Staatssecretaris Vliegenthart (Welzijn), die gisteren door GroenLinks op het matje werd geroepen in de Tweede Kamer, erkent dat zij er niet in is geslaagd de wachtlijsten fors te laten slinken.
Ze wijt dit voor een groot deel aan de snel stijgende vraag.
"Het bestrijden van de wachtlijsten heeft mijn hoogste prioriteit. Ik vind het jammer dat het nog niet overal is gelukt. Ik ben niet tevreden", aldus de PvdA-bewindsvrouw. Volgens Vliegenthart is het aantal ouderen dat een beroep doet op de zorg het afgelopen jaar weer veel harder gestegen dan zij had kunnen voorzien, namelijk met 7 procent.
Desondanks is het totale aantal ouderen op de wachtlijst over de gehele afgelopen kabinetsperiode van vier jaar wel teruggelopen, van 100.000 tot ruim 80.000. De staatssecretaris benadrukte gisteren dat er nu veel meer mensen zorg krijgen dan aan het begin van de kabinetsperiode. Op dit moment worden 615.000 mensen geholpen door de ouderenzorg, tegenover 550.000 in 1998. De totale capaciteit is met 12 procent gestegen.
De speciale wachtlijstbrigade onder leiding van Marcel van Dam die door Vliegenthart werd ingesteld, komt volgende week met haar eindrapport, waarin staat dat er veel verbeterd is, maar dat er ook nog vaak sprake is van slecht management.

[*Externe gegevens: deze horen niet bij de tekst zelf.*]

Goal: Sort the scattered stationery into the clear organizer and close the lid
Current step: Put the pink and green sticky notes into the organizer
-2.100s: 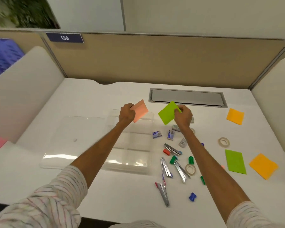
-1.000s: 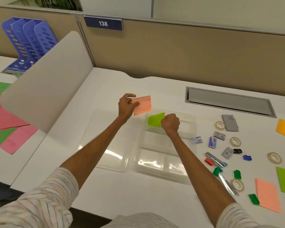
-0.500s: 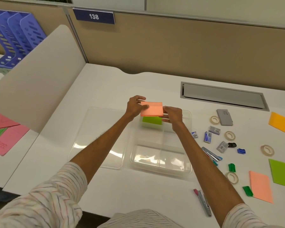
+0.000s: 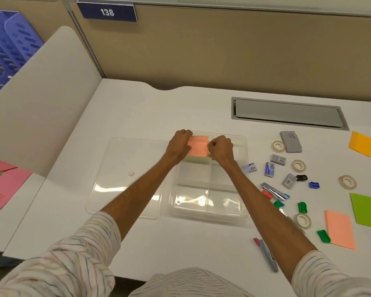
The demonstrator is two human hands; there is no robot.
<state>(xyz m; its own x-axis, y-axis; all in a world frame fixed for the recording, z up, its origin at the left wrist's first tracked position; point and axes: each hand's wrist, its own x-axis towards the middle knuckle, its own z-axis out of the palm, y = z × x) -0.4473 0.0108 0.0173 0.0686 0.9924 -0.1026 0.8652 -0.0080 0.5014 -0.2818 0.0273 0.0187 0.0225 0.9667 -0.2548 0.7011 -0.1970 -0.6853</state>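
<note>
The clear organizer (image 4: 242, 179) sits mid-desk, its open lid (image 4: 126, 189) lying flat to the left. Over its far left compartment, my left hand (image 4: 178, 145) and my right hand (image 4: 221, 147) pinch a pink sticky-note pad (image 4: 198, 146) from either side. A green pad (image 4: 198, 160) lies just beneath it in that compartment, only its near edge showing. Scattered to the right are tape rolls (image 4: 298, 166), staple boxes (image 4: 269, 169), staple removers (image 4: 274, 190), green clips (image 4: 302, 207), another pink pad (image 4: 340, 229), a green pad (image 4: 365, 210) and an orange pad (image 4: 361, 143).
A grey stamp pad (image 4: 290, 141) and a cable hatch (image 4: 287, 113) lie at the back right. A white divider (image 4: 41, 99) stands on the left, with pink folders (image 4: 7, 187) beyond it. A stapler (image 4: 267, 255) lies near the front edge.
The green pad went down into the far left compartment. Both hands then brought the pink pad lower, right over the green one.
</note>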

Vliegenthart meent dat sommige managers "belemmerend" werken. Het duurt vaak jaren voordat er echt gebouwd wordt aan een nieuwe zorginstelling omdat de managers alle tijd nemen en zich niet realiseren dat het maatschappelijk belang in het geding is. "Maar, bij de meeste instellingen is het besef dat er een groot probleem is wel doorgedrongen en wordt er wel doelmatiger gewerkt."